→ **Task prompt**:
The output should contain the listing word for word and no pictures.

→ **Data section**:
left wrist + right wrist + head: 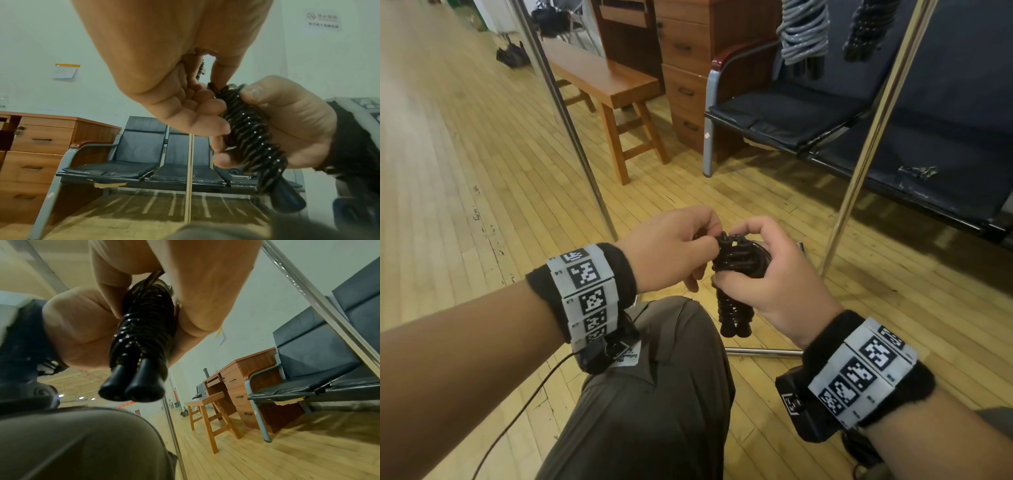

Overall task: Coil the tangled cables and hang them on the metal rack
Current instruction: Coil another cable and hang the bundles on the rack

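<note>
A black spiral cable [739, 262] is bunched into a short bundle above my knee, and its two black ends [734, 329] hang down. My right hand [728, 254] grips the bundle round its middle. At the bundle's top, my left hand [714, 238] pinches a strand. The left wrist view shows the cable [252, 134] inside the right hand's curled fingers [224, 160]. In the right wrist view the cable [144, 324] and its ends [131, 389] sit between both hands. The metal rack [876, 130] stands just ahead, with a grey coil [804, 31] and a black coil [869, 31] hanging on it.
The rack's left pole [571, 130] and its base bar [763, 351] stand on the wooden floor close to my knee [654, 394]. Behind the rack are black waiting seats [808, 113], a wooden bench [613, 82] and a drawer cabinet [685, 68].
</note>
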The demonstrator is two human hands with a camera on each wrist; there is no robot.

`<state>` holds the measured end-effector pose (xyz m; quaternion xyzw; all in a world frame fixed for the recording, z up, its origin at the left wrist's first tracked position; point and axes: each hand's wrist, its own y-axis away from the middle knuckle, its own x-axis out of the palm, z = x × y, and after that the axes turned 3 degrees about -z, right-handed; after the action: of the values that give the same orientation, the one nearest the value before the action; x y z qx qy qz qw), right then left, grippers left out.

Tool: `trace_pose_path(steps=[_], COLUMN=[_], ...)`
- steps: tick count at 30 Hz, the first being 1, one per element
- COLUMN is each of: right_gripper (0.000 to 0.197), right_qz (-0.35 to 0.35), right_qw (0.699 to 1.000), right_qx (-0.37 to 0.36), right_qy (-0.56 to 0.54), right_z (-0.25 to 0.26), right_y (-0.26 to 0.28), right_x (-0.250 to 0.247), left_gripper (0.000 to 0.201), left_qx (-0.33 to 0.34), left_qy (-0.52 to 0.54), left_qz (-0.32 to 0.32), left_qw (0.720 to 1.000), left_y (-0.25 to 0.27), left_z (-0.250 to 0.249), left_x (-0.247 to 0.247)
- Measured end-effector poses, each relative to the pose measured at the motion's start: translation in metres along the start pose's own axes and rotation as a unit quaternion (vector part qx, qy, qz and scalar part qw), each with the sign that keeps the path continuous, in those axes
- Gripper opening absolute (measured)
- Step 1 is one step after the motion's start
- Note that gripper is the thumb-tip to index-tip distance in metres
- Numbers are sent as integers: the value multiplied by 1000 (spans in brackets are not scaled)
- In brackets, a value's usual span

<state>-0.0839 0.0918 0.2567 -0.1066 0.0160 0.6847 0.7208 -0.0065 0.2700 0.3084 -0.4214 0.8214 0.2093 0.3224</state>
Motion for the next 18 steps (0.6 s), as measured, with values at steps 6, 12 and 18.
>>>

→ **Solution for this task**:
left wrist + right wrist + head: 

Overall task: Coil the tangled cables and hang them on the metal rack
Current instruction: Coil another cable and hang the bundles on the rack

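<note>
A black spiral cable [739, 262] is bunched into a short bundle above my knee, and its two black ends [734, 329] hang down. My right hand [728, 254] grips the bundle round its middle. At the bundle's top, my left hand [714, 238] pinches a strand. The left wrist view shows the cable [252, 134] inside the right hand's curled fingers [224, 160]. In the right wrist view the cable [144, 324] and its ends [131, 389] sit between both hands. The metal rack [876, 130] stands just ahead, with a grey coil [804, 31] and a black coil [869, 31] hanging on it.
The rack's left pole [571, 130] and its base bar [763, 351] stand on the wooden floor close to my knee [654, 394]. Behind the rack are black waiting seats [808, 113], a wooden bench [613, 82] and a drawer cabinet [685, 68].
</note>
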The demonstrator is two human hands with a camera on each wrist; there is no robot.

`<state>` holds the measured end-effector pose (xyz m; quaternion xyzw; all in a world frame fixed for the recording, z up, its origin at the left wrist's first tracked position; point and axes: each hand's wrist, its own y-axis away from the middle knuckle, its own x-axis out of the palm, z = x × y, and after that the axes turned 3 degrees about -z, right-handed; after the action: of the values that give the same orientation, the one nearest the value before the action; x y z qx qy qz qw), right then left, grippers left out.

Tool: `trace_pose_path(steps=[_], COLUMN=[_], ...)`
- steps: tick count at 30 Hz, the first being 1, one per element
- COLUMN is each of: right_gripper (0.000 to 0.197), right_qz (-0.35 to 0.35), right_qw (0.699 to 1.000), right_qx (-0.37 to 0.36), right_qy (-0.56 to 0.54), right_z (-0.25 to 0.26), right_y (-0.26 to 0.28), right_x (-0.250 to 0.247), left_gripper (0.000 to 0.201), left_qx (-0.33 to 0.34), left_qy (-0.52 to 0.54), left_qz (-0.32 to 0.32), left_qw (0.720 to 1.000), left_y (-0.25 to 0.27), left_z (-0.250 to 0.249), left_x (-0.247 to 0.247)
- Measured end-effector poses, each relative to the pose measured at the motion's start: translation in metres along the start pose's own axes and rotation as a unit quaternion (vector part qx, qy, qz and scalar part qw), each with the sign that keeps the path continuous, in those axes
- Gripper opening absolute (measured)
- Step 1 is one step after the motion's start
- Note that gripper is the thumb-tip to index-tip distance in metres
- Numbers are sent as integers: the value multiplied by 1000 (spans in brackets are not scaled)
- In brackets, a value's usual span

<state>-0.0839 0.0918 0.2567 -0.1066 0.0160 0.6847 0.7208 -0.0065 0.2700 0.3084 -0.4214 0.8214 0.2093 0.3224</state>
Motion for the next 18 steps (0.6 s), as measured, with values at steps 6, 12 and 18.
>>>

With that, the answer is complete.